(Saved entries)

● ● ● ● ●

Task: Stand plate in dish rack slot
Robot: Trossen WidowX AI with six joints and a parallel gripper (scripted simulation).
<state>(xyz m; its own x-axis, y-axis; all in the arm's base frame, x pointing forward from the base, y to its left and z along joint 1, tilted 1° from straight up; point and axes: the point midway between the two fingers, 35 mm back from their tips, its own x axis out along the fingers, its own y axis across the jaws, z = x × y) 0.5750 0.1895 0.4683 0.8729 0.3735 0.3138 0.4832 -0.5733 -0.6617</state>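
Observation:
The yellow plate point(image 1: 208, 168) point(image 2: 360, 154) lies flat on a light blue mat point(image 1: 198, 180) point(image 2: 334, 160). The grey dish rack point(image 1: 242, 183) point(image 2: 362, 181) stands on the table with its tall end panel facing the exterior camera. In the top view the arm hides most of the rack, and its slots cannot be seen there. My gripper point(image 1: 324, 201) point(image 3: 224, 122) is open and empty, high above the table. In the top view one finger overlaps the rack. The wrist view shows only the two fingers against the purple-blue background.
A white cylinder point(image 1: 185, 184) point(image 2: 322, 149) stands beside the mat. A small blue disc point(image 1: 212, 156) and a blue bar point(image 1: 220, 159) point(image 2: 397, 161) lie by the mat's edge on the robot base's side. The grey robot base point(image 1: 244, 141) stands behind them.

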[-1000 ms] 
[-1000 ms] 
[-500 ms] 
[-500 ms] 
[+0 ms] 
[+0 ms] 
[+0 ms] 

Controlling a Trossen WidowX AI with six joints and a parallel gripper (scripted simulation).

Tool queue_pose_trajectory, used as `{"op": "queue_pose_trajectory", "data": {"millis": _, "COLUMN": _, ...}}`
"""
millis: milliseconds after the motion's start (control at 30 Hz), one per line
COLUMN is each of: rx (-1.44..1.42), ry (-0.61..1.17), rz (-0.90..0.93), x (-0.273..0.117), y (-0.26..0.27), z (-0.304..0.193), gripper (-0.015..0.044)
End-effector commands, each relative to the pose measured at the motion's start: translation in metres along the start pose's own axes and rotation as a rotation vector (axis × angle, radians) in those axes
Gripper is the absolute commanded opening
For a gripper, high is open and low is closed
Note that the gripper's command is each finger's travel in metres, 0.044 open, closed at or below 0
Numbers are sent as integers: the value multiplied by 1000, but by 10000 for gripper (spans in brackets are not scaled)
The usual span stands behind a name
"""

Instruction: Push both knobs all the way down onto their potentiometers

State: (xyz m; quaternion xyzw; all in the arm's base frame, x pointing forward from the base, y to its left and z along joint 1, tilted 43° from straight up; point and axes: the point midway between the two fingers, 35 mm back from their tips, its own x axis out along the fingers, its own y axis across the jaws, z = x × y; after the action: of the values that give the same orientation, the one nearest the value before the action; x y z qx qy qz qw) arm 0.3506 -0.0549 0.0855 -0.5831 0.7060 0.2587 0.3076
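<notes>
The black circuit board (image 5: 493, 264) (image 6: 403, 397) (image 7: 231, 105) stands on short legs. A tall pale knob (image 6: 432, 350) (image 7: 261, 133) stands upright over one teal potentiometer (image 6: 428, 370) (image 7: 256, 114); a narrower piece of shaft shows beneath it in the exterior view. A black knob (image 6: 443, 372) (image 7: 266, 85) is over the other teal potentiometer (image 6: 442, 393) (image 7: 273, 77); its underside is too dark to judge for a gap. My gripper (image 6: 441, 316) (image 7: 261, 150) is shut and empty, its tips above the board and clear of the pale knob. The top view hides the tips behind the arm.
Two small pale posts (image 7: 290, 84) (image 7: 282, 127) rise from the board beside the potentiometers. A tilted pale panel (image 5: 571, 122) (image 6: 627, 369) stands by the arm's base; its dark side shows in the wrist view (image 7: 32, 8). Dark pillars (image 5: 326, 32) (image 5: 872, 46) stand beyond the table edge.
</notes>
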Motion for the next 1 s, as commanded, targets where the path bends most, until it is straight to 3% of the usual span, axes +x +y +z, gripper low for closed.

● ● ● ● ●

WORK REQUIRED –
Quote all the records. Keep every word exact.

SOLUTION FOR THIS EXERCISE –
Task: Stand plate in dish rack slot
Robot: Trossen WidowX AI with six joints and a parallel gripper (scripted simulation).
<state>(xyz m; its own x-axis, y-axis; all in the arm's base frame, x pointing forward from the base, y to its left and z along joint 1, tilted 1° from straight up; point and axes: the point midway between the two fingers, 35 mm back from their tips, its own x axis out along the fingers, its own y axis across the jaws, z = x × y) 0.5750 0.1895 0.4683 0.8729 0.3735 0.3138 0.4832 -0.5733 -0.6617</state>
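Observation:
The yellow plate point(image 1: 208, 168) point(image 2: 360, 154) lies flat on a light blue mat point(image 1: 198, 180) point(image 2: 334, 160). The grey dish rack point(image 1: 242, 183) point(image 2: 362, 181) stands on the table with its tall end panel facing the exterior camera. In the top view the arm hides most of the rack, and its slots cannot be seen there. My gripper point(image 1: 324, 201) point(image 3: 224, 122) is open and empty, high above the table. In the top view one finger overlaps the rack. The wrist view shows only the two fingers against the purple-blue background.
A white cylinder point(image 1: 185, 184) point(image 2: 322, 149) stands beside the mat. A small blue disc point(image 1: 212, 156) and a blue bar point(image 1: 220, 159) point(image 2: 397, 161) lie by the mat's edge on the robot base's side. The grey robot base point(image 1: 244, 141) stands behind them.
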
[-1000 ms] 
[-1000 ms] 
[-500 ms] 
[-500 ms] 
[+0 ms] 
[+0 ms] 
[+0 ms] 

Controlling a Trossen WidowX AI with six joints and a parallel gripper (scripted simulation).

Tool queue_pose_trajectory, used as `{"op": "queue_pose_trajectory", "data": {"millis": _, "COLUMN": _, ...}}`
"""
millis: milliseconds after the motion's start (control at 30 Hz), one per line
COLUMN is each of: rx (-1.44..1.42), ry (-0.61..1.17), rz (-0.90..0.93), x (-0.273..0.117), y (-0.26..0.27), z (-0.304..0.193), gripper (-0.015..0.044)
End-effector commands, each relative to the pose measured at the motion's start: translation in metres along the start pose's own axes and rotation as a rotation vector (axis × angle, radians) in those axes
Gripper is the absolute commanded opening
For a gripper, high is open and low is closed
Note that the gripper's command is each finger's travel in metres, 0.044 open, closed at or below 0
Numbers are sent as integers: the value multiplied by 1000, but by 10000 for gripper (spans in brackets are not scaled)
The usual span stands behind a name
"""

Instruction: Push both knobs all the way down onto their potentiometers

State: (xyz m; quaternion xyzw; all in the arm's base frame, x pointing forward from the base, y to its left and z along joint 1, tilted 43° from straight up; point and axes: the point midway between the two fingers, 35 mm back from their tips, its own x axis out along the fingers, its own y axis across the jaws, z = x × y; after the action: of the values that give the same orientation, the one nearest the value before the action; x y z qx qy qz qw) arm 0.3506 -0.0549 0.0855 -0.5831 0.7060 0.2587 0.3076
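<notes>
The black circuit board (image 5: 493, 264) (image 6: 403, 397) (image 7: 231, 105) stands on short legs. A tall pale knob (image 6: 432, 350) (image 7: 261, 133) stands upright over one teal potentiometer (image 6: 428, 370) (image 7: 256, 114); a narrower piece of shaft shows beneath it in the exterior view. A black knob (image 6: 443, 372) (image 7: 266, 85) is over the other teal potentiometer (image 6: 442, 393) (image 7: 273, 77); its underside is too dark to judge for a gap. My gripper (image 6: 441, 316) (image 7: 261, 150) is shut and empty, its tips above the board and clear of the pale knob. The top view hides the tips behind the arm.
Two small pale posts (image 7: 290, 84) (image 7: 282, 127) rise from the board beside the potentiometers. A tilted pale panel (image 5: 571, 122) (image 6: 627, 369) stands by the arm's base; its dark side shows in the wrist view (image 7: 32, 8). Dark pillars (image 5: 326, 32) (image 5: 872, 46) stand beyond the table edge.
</notes>
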Motion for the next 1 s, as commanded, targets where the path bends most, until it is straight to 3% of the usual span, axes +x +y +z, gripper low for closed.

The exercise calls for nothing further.